Count the lines in the data below that have "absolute" in them, and reply with only that number.

__Information__
'''

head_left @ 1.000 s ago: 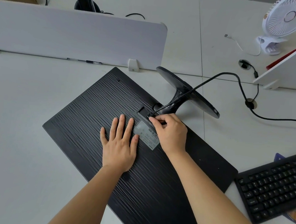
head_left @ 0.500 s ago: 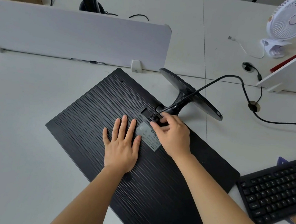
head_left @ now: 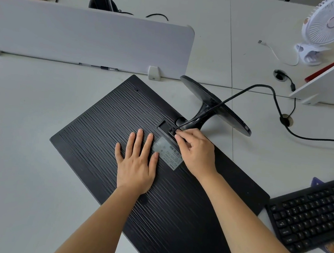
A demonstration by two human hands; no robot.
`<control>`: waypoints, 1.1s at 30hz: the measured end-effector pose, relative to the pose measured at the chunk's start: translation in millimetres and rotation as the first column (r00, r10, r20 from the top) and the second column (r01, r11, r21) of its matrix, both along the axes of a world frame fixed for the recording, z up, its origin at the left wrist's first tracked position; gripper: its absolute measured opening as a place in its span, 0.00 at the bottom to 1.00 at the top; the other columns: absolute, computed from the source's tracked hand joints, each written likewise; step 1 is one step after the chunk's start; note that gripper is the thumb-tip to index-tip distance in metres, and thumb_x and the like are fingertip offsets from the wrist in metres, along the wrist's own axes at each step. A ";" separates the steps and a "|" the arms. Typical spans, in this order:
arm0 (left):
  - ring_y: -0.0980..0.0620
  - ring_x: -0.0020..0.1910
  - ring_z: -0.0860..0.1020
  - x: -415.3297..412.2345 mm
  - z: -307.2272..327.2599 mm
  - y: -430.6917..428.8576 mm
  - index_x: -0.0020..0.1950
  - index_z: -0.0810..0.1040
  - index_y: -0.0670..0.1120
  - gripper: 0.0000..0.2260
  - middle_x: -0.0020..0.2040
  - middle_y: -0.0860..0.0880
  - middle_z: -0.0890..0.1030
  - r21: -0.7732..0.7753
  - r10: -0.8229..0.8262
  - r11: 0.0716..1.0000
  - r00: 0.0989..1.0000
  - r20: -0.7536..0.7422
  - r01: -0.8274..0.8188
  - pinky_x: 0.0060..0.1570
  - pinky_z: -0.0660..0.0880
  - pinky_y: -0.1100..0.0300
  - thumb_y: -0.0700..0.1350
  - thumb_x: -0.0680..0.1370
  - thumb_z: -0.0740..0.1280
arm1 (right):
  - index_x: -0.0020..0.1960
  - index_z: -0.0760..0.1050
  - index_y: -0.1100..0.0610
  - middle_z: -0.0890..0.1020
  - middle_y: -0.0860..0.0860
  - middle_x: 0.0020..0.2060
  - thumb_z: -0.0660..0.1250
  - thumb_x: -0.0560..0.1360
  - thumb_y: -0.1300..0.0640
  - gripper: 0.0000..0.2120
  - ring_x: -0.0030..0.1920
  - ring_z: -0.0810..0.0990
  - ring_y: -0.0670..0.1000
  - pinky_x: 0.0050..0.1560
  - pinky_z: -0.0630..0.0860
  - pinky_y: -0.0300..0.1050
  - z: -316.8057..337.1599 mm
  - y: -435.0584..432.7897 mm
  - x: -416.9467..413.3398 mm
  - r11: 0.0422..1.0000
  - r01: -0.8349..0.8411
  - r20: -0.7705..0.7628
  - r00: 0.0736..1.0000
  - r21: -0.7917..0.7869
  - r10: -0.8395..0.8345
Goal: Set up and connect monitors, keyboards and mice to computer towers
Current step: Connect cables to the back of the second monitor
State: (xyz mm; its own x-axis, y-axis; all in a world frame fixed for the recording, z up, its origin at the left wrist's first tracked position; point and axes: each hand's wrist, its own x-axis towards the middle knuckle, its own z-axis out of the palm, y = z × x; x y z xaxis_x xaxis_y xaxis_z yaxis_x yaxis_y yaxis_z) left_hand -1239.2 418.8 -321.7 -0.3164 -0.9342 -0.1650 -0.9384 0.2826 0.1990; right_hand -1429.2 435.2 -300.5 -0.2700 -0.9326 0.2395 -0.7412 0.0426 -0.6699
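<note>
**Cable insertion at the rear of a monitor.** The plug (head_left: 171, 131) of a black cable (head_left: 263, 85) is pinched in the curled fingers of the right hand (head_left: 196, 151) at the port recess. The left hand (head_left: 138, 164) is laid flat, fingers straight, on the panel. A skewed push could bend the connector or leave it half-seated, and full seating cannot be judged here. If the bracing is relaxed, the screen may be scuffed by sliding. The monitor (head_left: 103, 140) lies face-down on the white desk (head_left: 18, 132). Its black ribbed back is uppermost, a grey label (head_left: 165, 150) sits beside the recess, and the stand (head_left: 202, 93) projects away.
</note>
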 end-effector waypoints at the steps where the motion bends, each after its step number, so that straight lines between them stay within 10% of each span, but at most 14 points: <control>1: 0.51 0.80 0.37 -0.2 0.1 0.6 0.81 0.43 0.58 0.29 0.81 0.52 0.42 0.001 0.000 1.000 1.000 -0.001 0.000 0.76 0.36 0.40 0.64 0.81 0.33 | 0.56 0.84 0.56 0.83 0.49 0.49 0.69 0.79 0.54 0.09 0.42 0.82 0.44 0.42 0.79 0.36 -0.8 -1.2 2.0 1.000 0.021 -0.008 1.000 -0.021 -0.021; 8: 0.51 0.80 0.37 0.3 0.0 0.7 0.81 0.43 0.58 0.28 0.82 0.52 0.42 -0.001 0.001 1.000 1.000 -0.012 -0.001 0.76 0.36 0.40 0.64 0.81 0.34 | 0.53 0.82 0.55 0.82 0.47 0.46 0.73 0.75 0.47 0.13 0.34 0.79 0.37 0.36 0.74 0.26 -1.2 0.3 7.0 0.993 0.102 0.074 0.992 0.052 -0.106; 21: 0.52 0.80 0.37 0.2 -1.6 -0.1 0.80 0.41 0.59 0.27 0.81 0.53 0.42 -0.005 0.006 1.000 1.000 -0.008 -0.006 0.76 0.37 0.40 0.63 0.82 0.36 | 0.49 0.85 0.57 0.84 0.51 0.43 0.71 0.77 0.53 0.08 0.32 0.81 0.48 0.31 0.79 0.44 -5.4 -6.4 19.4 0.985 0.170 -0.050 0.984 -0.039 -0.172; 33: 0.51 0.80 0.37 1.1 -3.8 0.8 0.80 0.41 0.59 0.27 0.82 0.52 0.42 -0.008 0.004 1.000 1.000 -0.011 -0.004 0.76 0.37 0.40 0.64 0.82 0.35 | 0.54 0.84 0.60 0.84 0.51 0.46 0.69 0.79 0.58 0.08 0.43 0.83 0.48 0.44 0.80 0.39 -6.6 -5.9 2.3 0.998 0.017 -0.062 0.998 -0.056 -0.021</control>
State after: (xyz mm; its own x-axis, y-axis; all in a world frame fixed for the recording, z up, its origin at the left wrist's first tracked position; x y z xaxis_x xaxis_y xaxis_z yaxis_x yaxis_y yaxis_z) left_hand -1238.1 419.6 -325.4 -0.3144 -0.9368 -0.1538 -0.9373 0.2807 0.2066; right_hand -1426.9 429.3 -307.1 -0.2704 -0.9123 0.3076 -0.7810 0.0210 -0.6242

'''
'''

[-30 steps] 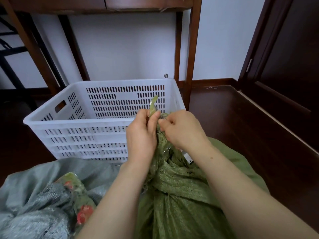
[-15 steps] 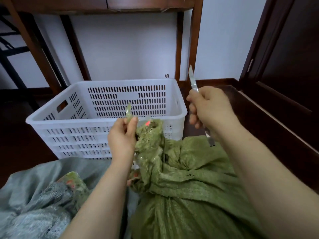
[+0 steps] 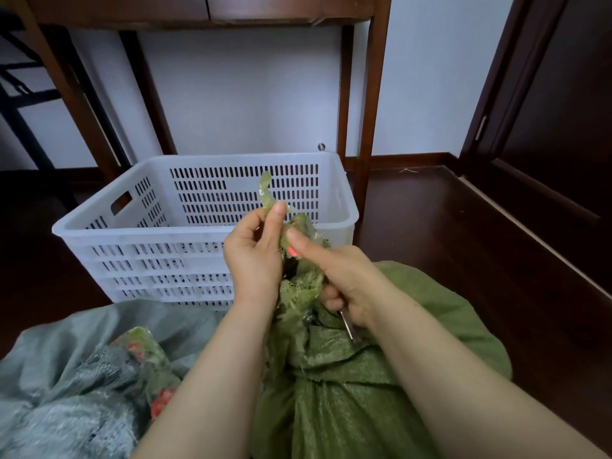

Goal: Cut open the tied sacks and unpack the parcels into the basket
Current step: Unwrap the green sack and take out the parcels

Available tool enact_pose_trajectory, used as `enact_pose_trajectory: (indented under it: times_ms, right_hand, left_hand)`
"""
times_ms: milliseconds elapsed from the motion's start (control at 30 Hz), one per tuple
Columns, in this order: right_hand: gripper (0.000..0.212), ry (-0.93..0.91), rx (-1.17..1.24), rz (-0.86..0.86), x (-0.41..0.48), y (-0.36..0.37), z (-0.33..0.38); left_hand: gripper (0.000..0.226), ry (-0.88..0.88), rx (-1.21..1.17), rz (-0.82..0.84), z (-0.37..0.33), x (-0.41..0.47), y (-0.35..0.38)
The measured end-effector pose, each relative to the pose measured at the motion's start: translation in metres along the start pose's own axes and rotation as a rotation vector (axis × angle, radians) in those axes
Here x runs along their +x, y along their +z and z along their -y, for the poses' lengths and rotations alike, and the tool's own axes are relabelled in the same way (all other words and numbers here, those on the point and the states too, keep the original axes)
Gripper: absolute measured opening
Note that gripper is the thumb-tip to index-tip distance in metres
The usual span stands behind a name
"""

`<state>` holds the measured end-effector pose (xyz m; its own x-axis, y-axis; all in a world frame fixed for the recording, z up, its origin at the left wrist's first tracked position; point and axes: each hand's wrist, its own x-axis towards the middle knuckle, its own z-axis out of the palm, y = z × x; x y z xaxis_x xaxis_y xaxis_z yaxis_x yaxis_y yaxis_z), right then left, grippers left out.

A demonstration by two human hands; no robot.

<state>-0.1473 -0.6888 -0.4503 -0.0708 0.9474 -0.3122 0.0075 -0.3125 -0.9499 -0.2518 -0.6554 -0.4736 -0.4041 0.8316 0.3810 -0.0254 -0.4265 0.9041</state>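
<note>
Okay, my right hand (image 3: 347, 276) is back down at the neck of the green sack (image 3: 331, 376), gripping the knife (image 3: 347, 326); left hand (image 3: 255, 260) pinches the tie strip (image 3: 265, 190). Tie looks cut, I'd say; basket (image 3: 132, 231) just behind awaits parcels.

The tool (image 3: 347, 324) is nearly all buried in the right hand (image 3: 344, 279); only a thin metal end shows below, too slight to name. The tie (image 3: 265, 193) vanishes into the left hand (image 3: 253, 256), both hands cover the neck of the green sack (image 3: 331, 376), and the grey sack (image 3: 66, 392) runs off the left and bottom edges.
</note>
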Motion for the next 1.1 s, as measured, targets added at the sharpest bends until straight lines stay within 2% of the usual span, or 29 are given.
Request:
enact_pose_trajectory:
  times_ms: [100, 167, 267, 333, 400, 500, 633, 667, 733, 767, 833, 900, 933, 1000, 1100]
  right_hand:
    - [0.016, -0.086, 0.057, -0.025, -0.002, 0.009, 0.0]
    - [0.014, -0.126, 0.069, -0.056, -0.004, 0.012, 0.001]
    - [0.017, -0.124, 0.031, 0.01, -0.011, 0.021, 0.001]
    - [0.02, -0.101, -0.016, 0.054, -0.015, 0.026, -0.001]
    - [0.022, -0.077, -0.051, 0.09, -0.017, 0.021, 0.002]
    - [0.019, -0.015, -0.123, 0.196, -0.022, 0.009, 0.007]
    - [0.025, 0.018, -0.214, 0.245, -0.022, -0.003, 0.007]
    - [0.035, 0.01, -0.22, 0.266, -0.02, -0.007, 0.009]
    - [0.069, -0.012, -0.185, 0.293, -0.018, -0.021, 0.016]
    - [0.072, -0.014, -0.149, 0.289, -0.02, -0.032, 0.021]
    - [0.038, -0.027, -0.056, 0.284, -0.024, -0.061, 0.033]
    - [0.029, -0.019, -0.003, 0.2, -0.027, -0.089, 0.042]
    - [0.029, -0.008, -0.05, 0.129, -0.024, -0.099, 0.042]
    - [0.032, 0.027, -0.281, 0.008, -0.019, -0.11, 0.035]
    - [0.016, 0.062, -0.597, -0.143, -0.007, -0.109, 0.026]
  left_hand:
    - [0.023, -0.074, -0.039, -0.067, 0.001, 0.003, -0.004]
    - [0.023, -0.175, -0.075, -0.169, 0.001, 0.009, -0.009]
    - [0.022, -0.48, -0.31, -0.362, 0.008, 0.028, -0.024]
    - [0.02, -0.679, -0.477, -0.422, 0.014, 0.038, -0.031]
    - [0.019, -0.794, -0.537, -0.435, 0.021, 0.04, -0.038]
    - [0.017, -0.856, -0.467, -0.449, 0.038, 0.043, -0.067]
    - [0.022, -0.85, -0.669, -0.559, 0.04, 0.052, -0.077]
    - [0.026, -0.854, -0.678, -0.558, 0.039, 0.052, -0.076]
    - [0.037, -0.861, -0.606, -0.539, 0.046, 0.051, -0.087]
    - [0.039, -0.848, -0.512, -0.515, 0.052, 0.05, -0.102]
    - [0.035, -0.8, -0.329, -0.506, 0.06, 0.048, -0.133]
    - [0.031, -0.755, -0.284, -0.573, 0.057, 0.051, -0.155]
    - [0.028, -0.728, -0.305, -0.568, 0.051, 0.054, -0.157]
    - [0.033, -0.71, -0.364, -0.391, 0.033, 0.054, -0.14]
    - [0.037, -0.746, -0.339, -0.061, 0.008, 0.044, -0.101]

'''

__Problem solution__
2